## TASK OBJECTIVE:
An exact copy of the data below is required; return it in full.

## SOURCE RECORDS:
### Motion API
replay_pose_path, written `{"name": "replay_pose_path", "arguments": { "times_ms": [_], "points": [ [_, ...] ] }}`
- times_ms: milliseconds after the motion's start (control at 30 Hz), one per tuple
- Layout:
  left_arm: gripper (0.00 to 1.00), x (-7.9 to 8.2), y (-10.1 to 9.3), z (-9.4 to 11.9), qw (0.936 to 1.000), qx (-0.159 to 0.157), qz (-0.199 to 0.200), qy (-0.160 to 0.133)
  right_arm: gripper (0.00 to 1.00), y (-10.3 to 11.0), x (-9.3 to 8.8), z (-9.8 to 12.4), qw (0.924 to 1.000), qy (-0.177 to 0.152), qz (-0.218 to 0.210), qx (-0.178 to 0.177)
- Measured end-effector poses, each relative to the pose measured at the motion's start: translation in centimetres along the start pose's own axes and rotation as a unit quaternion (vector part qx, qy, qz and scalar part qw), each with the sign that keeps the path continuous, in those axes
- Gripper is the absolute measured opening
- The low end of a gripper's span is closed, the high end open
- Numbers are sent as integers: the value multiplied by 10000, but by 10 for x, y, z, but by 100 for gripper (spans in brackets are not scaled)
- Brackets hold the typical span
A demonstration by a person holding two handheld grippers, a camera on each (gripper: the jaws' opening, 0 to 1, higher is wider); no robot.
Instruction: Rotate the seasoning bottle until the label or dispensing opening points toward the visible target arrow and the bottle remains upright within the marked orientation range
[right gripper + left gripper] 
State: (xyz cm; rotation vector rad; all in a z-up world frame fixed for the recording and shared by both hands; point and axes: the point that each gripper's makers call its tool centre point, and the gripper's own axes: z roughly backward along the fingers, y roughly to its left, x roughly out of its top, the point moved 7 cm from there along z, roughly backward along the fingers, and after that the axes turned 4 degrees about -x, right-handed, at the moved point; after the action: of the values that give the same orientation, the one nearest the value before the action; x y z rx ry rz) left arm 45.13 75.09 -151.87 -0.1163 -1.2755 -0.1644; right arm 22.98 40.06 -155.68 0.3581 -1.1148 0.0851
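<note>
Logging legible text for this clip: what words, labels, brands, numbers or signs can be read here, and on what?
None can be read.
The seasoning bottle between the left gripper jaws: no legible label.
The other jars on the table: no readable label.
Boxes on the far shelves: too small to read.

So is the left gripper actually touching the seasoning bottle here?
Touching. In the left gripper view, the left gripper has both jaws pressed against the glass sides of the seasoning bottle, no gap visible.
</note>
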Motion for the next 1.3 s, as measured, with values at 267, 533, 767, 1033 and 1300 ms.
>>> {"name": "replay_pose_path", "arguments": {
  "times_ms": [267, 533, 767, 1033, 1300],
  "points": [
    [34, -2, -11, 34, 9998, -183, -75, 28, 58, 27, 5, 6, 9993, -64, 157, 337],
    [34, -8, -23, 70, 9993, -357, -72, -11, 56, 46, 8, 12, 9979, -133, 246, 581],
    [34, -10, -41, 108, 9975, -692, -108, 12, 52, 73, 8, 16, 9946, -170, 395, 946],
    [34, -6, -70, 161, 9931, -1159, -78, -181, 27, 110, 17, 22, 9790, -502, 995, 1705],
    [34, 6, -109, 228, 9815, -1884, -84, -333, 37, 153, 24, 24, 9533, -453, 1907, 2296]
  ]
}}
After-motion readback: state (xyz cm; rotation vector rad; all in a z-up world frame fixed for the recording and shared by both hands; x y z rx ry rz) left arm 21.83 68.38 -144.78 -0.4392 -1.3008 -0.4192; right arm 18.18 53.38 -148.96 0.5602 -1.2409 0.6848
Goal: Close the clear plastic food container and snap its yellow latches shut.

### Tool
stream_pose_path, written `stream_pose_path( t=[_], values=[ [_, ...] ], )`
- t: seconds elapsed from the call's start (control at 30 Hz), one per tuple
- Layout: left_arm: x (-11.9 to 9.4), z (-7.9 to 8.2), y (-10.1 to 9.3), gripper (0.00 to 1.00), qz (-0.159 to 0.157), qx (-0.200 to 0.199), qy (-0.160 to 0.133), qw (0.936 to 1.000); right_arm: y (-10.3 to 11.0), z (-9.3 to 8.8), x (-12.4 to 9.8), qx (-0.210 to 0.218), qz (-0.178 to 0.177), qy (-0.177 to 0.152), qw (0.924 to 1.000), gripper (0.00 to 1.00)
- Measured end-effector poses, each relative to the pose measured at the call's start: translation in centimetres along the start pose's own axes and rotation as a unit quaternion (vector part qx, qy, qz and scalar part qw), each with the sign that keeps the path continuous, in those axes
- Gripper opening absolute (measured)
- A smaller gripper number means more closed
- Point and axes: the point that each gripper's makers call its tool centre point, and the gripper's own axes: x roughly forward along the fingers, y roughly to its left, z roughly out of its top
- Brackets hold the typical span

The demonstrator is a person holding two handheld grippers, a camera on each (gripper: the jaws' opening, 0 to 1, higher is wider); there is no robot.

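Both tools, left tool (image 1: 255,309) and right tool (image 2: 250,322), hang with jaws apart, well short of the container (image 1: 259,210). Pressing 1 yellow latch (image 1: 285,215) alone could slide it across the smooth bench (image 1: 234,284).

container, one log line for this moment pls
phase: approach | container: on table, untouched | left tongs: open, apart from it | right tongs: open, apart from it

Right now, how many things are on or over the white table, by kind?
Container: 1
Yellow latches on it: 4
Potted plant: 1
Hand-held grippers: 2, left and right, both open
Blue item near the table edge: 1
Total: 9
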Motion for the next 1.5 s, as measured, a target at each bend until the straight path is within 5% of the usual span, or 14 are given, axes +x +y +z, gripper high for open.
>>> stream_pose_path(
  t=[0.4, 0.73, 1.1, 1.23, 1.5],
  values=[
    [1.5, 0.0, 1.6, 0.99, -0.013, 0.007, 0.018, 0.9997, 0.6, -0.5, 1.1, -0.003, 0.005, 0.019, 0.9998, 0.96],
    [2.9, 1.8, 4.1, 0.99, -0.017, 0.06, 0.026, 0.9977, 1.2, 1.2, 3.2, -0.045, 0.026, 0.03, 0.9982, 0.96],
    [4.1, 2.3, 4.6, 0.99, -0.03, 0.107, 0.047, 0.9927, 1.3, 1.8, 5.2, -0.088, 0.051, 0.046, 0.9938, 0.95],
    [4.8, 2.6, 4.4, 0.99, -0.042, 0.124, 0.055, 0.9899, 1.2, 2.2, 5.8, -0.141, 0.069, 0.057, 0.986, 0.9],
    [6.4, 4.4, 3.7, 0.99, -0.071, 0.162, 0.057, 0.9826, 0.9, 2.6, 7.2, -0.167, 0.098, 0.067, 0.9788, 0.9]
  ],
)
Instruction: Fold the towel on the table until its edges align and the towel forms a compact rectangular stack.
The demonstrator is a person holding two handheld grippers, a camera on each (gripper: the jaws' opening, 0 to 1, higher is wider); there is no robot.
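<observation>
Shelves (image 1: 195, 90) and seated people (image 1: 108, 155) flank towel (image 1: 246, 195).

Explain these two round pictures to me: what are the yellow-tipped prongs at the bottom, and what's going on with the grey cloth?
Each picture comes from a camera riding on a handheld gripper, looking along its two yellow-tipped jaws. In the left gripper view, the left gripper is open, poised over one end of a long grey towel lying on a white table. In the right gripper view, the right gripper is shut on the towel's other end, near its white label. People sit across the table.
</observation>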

## ANSWER TO THIS TASK:
### Motion API
replay_pose_path, written `{"name": "replay_pose_path", "arguments": { "times_ms": [_], "points": [ [_, ...] ] }}`
- times_ms: milliseconds after the motion's start (control at 30 Hz), one per tuple
- Layout:
  left_arm: gripper (0.00 to 1.00), x (-7.9 to 8.2), y (-10.1 to 9.3), z (-9.4 to 11.9), qw (0.936 to 1.000), qx (-0.159 to 0.157), qz (-0.199 to 0.200), qy (-0.160 to 0.133)
  right_arm: gripper (0.00 to 1.00), y (-10.3 to 11.0), x (-9.3 to 8.8), z (-9.8 to 12.4), qw (0.924 to 1.000), qy (-0.177 to 0.152), qz (-0.218 to 0.210), qx (-0.178 to 0.177)
- Measured end-effector poses, each relative to the pose measured at the motion's start: translation in centimetres along the start pose's own axes and rotation as a unit quaternion (vector part qx, qy, qz and scalar part qw), each with the sign that keeps the path continuous, in those axes
- Gripper is the absolute measured opening
- The low end of a gripper's span is closed, the high end open
- Numbers are sent as integers: the value multiplied by 10000, but by 10 for x, y, z, but by 100 for gripper (spans in brackets are not scaled)
- Brackets hold the typical span
A demonstration by a person holding two handheld grippers, a camera on each (gripper: the jaws' opening, 0 to 1, higher is wider); no robot.
Instruction: Rotate the seasoning bottle until the label or dispensing opening points toward the visible target arrow and the bottle remains upright within the marked orientation range
[right gripper + left gripper] 
State: (xyz cm; rotation vector rad; all in a z-up world frame fixed for the recording and shared by both hands; point and axes: the point that each gripper's makers call its tool centre point, and the gripper's own axes: z roughly backward along the fingers, y roughly to its left, x roughly out of its top, the point moved 7 cm from there along z, roughly backward along the fingers, and after that the axes turned 4 degrees about -x, right-handed, at the moved point; after the action: of the values that give the same orientation, the one nearest the value before the action; x y z rx ry rz) left arm 45.13 75.09 -151.87 -0.1163 -1.2755 -0.1644; right arm 22.98 40.06 -155.68 0.3581 -1.1148 0.0851
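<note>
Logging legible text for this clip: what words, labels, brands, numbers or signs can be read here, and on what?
None can be read.
The seasoning bottle between the left gripper jaws: no legible label.
The other jars on the table: no readable label.
Boxes on the far shelves: too small to read.

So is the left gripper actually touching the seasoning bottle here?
Touching. In the left gripper view, the left gripper has both jaws pressed against the glass sides of the seasoning bottle, no gap visible.
</note>
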Motion for the next 1.3 s, as measured, with values at 267, 533, 767, 1033 and 1300 ms.
>>> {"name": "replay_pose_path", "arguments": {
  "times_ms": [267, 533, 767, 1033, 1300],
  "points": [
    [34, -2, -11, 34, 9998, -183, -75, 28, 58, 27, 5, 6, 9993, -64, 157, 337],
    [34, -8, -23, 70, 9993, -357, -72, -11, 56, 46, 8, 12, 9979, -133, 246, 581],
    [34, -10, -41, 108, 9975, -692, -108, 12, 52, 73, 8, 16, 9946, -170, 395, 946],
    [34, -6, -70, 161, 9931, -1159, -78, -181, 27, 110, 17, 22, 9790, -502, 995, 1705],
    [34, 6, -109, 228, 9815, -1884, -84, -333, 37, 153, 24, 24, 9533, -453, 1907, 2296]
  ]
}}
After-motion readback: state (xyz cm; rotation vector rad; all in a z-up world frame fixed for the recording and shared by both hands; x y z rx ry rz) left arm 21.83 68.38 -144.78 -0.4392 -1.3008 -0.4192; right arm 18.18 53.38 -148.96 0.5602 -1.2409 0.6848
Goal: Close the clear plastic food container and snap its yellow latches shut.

### Tool
stream_pose_path, written `stream_pose_path( t=[_], values=[ [_, ...] ], )`
- t: seconds elapsed from the call's start (control at 30 Hz), one per tuple
- Layout: left_arm: x (-11.9 to 9.4), z (-7.9 to 8.2), y (-10.1 to 9.3), gripper (0.00 to 1.00), qz (-0.159 to 0.157), qx (-0.200 to 0.199), qy (-0.160 to 0.133), qw (0.936 to 1.000); right_arm: y (-10.3 to 11.0), z (-9.3 to 8.8), x (-12.4 to 9.8), qx (-0.210 to 0.218), qz (-0.178 to 0.177), qy (-0.177 to 0.152), qw (0.924 to 1.000), gripper (0.00 to 1.00)
- Measured end-effector poses, each relative to the pose measured at the call's start: translation in centimetres along the start pose's own axes and rotation as a unit quaternion (vector part qx, qy, qz and scalar part qw), each with the sign that keeps the path continuous, in those axes
- Gripper opening absolute (measured)
- A smaller gripper number means more closed
- Point and axes: the point that each gripper's makers call its tool centre point, and the gripper's own axes: x roughly forward along the fingers, y roughly to its left, z roughly out of its top
- Brackets hold the typical span

The demonstrator is a person holding two handheld grippers, a camera on each (gripper: the jaws' opening, 0 to 1, higher is wider); there is no robot.

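Both tools, left tool (image 1: 255,309) and right tool (image 2: 250,322), hang with jaws apart, well short of the container (image 1: 259,210). Pressing 1 yellow latch (image 1: 285,215) alone could slide it across the smooth bench (image 1: 234,284).

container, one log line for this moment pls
phase: approach | container: on table, untouched | left tongs: open, apart from it | right tongs: open, apart from it

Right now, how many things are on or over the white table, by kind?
Container: 1
Yellow latches on it: 4
Potted plant: 1
Hand-held grippers: 2, left and right, both open
Blue item near the table edge: 1
Total: 9
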Motion for the next 1.5 s, as measured, a target at each bend until the straight path is within 5% of the usual span, or 14 are given, axes +x +y +z, gripper high for open.
>>> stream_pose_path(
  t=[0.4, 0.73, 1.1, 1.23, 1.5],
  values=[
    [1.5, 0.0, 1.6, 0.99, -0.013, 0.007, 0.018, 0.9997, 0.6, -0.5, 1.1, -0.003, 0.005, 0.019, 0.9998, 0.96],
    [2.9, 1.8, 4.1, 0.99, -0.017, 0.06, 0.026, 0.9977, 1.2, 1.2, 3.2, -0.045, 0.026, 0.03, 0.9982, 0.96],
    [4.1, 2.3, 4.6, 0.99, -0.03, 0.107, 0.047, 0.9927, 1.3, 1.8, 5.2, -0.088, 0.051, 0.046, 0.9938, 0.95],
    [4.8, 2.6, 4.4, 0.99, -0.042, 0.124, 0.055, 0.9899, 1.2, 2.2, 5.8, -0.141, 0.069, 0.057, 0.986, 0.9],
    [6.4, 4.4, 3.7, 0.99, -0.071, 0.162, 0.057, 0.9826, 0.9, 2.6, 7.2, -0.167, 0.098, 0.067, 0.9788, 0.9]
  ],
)
Instruction: Fold the towel on the table until its edges align and the towel forms a compact rectangular stack.
The demonstrator is a person holding two handheld grippers, a camera on each (gripper: the jaws' opening, 0 to 1, higher is wider); there is no robot.
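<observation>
Shelves (image 1: 195, 90) and seated people (image 1: 108, 155) flank towel (image 1: 246, 195).

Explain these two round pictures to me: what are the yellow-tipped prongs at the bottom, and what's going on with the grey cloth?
Each picture comes from a camera riding on a handheld gripper, looking along its two yellow-tipped jaws. In the left gripper view, the left gripper is open, poised over one end of a long grey towel lying on a white table. In the right gripper view, the right gripper is shut on the towel's other end, near its white label. People sit across the table.
</observation>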

This exercise has been completed.